A escuridão, nos últimos anos, tem sido parte de mim. Somos mais unidos que minha sombra e eu. Ela se cravou em minha alma e talvez nunca mais pare de manchá-la, assim como saboreia cada canto de meu coração, como uma serpente que se enrosca em sua presa, até vê-la sufocar.

Mas eu não sufoquei ainda. Quanto tempo levará para isso acontecer? Eu desejava que nenhum mais, porém, a escuridão se afasta de meus olhos, forçando-me a submergir no mundo real.

Olho em volta, confuso. Fios me ligam a uma máquina, que mede meus batimentos cardíacos e pressão sanguínea. Duas pessoas cercam minha cama, uma, que reconheço ser Sandra, está cabisbaixa, segurando minha mão esquerda; a outra é Rita, que se assegura de que estou vivo e prepara uma dose de alguma coisa numa seringa.

— Onde estou? — consigo dizer.
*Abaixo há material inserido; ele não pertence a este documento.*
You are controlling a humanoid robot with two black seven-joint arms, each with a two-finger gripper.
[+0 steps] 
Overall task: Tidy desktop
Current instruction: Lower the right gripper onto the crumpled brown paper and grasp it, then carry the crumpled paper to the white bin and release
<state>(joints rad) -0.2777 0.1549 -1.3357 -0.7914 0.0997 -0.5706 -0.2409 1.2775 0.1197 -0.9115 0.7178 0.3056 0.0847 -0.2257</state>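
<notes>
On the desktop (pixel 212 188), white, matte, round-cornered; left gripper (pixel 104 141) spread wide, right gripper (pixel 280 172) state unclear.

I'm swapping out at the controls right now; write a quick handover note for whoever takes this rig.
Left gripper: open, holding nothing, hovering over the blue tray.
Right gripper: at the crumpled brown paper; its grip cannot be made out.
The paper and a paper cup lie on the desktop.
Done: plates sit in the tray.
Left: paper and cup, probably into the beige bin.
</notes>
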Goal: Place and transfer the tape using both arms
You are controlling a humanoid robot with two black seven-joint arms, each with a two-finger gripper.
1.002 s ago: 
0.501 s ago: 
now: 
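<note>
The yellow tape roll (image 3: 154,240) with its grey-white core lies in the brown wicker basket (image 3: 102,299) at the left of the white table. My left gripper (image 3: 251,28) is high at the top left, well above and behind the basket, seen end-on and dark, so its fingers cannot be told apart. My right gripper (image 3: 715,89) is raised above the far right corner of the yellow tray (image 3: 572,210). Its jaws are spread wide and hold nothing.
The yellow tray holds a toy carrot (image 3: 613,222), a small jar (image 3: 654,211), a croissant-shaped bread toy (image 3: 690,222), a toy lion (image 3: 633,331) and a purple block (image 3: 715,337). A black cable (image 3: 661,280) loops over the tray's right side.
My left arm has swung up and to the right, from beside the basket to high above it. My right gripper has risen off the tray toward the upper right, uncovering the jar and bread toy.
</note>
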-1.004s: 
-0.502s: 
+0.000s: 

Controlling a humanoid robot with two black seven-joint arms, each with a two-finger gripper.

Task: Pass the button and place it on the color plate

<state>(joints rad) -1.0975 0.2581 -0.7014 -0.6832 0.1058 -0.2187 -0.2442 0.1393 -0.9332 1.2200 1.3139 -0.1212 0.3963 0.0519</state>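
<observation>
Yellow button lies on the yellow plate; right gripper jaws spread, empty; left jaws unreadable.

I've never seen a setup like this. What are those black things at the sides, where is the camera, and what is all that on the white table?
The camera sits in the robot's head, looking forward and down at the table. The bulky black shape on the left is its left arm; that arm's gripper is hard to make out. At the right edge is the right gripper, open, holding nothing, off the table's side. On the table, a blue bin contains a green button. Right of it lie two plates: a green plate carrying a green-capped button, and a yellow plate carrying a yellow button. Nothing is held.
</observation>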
Minha voz soa rouca, pesada.

Minha prima ergue a cabeça, o cabelo picotado emoldurando o rosto magro, e quase grita, pulando sobre mim e abraçando meu pescoço.

— Graças a Deus você tá vivo!

— Sandra... você tá... me sufocando — resmungo.

— Oh! Desculpe! — afasta-se rapidamente, ajeitando alguns fios atrás da orelha.

— Eu achei que... você fosse ateia — balbucio, o que a faz soltar um risinho de desdém e dar de ombros. — Onde estamos? — repito.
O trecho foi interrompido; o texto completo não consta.